For the last two years, Community Storehouse has seen a decrease in laid-off workers coming in for food and an increase in recipients of Supplemental Nutrition Assistance Program or SNAP (formerly known as food stamps) seeking food, Adkins said.

Among those in the SNAP group are people whose unemployment benefits have run out but they are not counted as unemployed even though they still are looking for jobs, Adkins said. Also in that group are some elderly and disabled people and others whose SNAP benefits do not last the whole month, Adkins said.

Laid-off workers drawing unemployment and counted as unemployed who come to Community Storehouse for food tend to come on a temporary basis, Adkins said. But those whose unemployment has run out, are looking for work but not counted as unemployed and are drawing SNAP benefits, as well as other people drawing SNAP benefits, tend to be chronically in need of food from Community Storehouse, Adkins said.

“They’re going to be back again and again,” Adkins said of the SNAP group.

“We’ve had more homeless people” coming to Community Storehouse for food, he said. He added that the number of homeless people the agency sees probably is less than 5 percent of the total number of people it serves.

As part of its verification process, Community Storehouse official(s) visited one middle-aged homeless woman who was living in what the woman called “kind of a house” in the woods. It was made up of parts of a house that had been dismantled and were leaning against trees, Adkins said.

He said Community Storehouse gets most of the food it distributes to families from grocery stores — food that otherwise would go to landfills.

“In 2013, Community Storehouse rescued 225,601 pounds of food,” Adkins said. “Every day Community Storehouse volunteers collect produce, dairy, meat, bakery, and shelf-stable items from local grocers. Thousands of pounds of high-quality, nutritious food that would otherwise be discarded is rescued and delivered to where it’s needed most.”

In addition to distributing food to families, Community Storehouse operates a school backpack program, providing children identified by school personnel as being at risk for hunger with “discreet backpacks, filled with nutritious, child-friendly foods,” Adkins said. “This program is designed to meet the needs of children who rely on free school meals as their only — or reliable — source of food.”

The backpack program serves about 585 children in the Henry County and Martinsville school divisions this school year, he said.

For example, he said one teacher reported: “Mark is a student in my classroom. He comes to school so hungry each morning that I make sure he eats two breakfasts before he leaves the cafeteria. At lunchtime, I personally take him through the line and put one of everything that is offered on his tray. He usually eats it all.

“I cannot be sure of his home life and what is offered there, but his clothes are often dirty and the wrong size for his wiry little body. He never brings a daily snack, like the rest of the children, and never packs his own lunch.”

Adkins estimates that individual donations for the backpack program are way down.

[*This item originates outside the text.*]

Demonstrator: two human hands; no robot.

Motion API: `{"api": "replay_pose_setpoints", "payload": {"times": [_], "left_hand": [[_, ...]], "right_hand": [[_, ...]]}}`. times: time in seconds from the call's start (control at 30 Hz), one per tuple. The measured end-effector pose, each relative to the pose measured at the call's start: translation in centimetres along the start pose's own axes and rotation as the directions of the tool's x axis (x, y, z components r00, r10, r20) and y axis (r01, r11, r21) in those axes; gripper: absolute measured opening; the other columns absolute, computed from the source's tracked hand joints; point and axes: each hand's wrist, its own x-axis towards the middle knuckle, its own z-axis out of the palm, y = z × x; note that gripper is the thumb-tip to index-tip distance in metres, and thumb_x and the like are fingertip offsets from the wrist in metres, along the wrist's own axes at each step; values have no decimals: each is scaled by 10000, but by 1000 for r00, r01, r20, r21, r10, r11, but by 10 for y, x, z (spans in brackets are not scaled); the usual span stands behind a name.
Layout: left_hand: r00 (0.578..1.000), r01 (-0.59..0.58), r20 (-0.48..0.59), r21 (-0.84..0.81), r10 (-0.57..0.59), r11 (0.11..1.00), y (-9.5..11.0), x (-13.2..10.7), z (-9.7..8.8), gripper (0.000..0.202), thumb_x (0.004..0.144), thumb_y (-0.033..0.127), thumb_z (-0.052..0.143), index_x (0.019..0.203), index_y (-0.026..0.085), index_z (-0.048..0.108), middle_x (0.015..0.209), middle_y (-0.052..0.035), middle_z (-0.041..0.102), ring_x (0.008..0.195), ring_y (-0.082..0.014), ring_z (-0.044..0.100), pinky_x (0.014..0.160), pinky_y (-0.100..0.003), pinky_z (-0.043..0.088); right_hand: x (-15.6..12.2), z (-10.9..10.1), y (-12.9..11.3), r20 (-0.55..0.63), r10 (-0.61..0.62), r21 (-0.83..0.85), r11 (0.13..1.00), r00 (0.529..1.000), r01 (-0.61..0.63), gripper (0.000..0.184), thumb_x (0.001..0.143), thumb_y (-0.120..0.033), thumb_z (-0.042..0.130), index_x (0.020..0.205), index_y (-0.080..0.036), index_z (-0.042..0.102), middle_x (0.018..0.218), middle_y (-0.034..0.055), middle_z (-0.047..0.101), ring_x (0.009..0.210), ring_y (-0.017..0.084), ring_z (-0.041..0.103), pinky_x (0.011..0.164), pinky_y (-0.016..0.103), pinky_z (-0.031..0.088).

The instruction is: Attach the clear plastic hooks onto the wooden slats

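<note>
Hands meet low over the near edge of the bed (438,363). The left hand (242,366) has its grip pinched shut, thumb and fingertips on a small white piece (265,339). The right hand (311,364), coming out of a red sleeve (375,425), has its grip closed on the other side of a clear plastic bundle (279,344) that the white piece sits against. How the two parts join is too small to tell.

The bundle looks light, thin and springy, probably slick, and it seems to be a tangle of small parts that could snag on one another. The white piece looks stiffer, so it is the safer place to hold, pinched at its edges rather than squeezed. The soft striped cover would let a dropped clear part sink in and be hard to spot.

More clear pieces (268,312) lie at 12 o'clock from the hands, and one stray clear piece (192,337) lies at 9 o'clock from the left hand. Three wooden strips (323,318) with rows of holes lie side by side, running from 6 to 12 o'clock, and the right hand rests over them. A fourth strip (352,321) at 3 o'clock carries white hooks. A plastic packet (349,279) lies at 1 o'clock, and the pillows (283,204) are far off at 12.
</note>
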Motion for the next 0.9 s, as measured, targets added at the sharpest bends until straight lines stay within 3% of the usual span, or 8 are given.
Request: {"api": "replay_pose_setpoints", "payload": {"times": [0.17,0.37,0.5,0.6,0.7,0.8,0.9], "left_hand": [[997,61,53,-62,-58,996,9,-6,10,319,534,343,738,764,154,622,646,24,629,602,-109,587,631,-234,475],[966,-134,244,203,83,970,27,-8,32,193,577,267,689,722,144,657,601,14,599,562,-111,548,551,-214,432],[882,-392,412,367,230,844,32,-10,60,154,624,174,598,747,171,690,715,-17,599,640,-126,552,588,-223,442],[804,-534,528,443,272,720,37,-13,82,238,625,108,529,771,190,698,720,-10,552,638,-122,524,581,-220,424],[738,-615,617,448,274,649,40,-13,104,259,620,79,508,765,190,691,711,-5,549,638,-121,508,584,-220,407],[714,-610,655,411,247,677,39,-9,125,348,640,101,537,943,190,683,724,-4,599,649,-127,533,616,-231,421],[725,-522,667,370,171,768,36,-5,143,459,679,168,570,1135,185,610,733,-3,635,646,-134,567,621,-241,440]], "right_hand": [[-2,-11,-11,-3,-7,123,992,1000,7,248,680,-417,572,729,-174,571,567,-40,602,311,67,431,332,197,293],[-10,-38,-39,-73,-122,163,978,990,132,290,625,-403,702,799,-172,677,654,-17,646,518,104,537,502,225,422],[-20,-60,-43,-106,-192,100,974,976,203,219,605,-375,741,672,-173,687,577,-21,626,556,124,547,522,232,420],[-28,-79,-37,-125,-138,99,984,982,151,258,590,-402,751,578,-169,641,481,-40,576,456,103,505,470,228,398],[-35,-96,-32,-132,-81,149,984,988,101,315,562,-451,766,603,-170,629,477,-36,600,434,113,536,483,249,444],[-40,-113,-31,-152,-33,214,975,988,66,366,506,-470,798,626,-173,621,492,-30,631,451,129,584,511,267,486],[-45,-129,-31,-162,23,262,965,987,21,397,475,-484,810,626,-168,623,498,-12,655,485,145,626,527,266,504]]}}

In the last several months, he said, “We’ve probably had half the number of backpack buddies,” referring to people who donate $20 a month or a one-time donation of $200 to sponsor a child.

To make up for that and for other challenges in the agency’s budget, Adkins has devoted more time to seeking grants — with success, he said.

The agency received $10,000 in grants in 2012, but $80,000 in grants in 2013, he said. The grants in 2013 included $30,000 from the Hughes Memorial Foundation and Wal-Mart State Giving Foundation, among others.

Another budget challenge, Adkins said, is that sales from Community Storehouse’s thrift store on U.S. 220 south of Martinsville have declined because of competition from more thrift stores in the area.

Another factor is the number of bad weather days this winter when the store was closed, he said.

Adkins said Community Storehouse also needs more volunteers, especially those willing to serve on a consistent, regular basis, not just as part of court-ordered service or public assistance-ordered service.